The sixth pay commission increased the pay of all serving employees of the Central Government as on 1 January 2006. Additionally it granted a non-functional up-gradation (NFU) scheme to 'Group A' services of which unfortunately Defence Services is not a part.

The NFU ensures that all officers of a particular service retire at the maximum pay scale; so if one person of a particular seniority gets promoted to the next rank, his entire batch if not promoted within two years is admitted to the same pay grade irrespective of merit.

But while NFU is enjoyed by all 'Group A' officers posted to central police/paramilitary organisations like the Border Security Force, Assam Rifles and Indo-Tibetan Border Police functioning under Army formations in counter insurgency operations and deployed on Line of Control/Line of actual control, Armed Forces officers are left out of its ambit.

There are more anomalies if one cares to probe, and here is why an average young Indian may not opt for the Armed Forces in the future. In any other government service -- Indian Administrative Service, Central Police Forces, Border Security Forces, Postal Services etc -- both officers and clerks get the opportunity to work for 60 years and retire with maximum pension after 32 years of service. Additionally they will also retire in the highest grade with NFU.

"A handful (only 0.2%) that will make it to the top ranks will still not make it to pay grades of the IAS... But every bureaucrat shall retire at the highest pay grade, whether he has been found fit for promotion or not!"

While any of the above government services will ensure a substantial financial gain irrespective of merit and performance, the Armed Forces will be a far more demanding and far less rewarding. Armed Forces personnel will always be expected to be on standby to lay down their lives at the whim and fancy of the incumbent government, sent out on every dangerous rescue mission and insurgency operation when all other federal forces fail.

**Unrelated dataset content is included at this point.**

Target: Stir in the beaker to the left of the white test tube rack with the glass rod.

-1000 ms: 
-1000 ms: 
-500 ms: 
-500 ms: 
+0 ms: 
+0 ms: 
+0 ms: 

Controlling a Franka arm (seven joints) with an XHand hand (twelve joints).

Moreover, given the pyramidal system of appointment, Armed Forces personnel will also almost never be in a position to enjoy a full pension which is granted after 32 years of service. A handful (only 0.2%) that will make it to the top ranks will still not make it to pay grades of the IAS, as has been ensured by the civilian bureaucracy. They will always earn lower salary scales and therefore get lower pensions when they retire. But every bureaucrat shall retire at the highest pay grade, whether he has been found fit for promotion or not!

Meanwhile, jawans/seamen/airmen, the men in the ranks, will continue to live under most despicable conditions. The OROP is more than justified in the case of jawans who retire at just 38 years -- their fittest limit to stay in the army. Ironically the fifth pay commission even equated the jawan to an unskilled labour, who spends more time than any other worker in developing several skills as a trained soldier.

Translating OROP on paper means an increase in pension payment by 40%, which is up to Rs 10,000 crore every year. This is a huge pressure for the exchequer at a time when it is trying to reduce its non-planned expenditures. PM Modi may be tweeting his fingers numb "On OROP- the Govt is committed to OROP & there's no doubt about it," but concrete actions are yet to be implemented. Finance Minister P Chidambaram may have announced a hike in the defence budget, before demitting office, and the present government increased it by 10.95%, but that amount will be just enough to take care of inflation and no more.

At a time when the world's life expectancy is estimated to reach 75 years by 2050, the post-retirement years will get increasingly difficult especially for men in the ranks or their widows who will not find it easy to look for alternative jobs. The rising cost of living and inflation will make retirement planning even more critical than ever, raising several questions around how best to look after these men and women who have sacrificed their welfare for us? Can there any other way to keep this highly trained manpower from being wasted and left to fight poverty? Can the jawans, for instance be absorbed by the Central Police Forces after retirement?

These debates shall continue. Meanwhile, all we can feel are helplessness and shame at our inability to provide an adequate safety net and succour to the most deserving community of our country.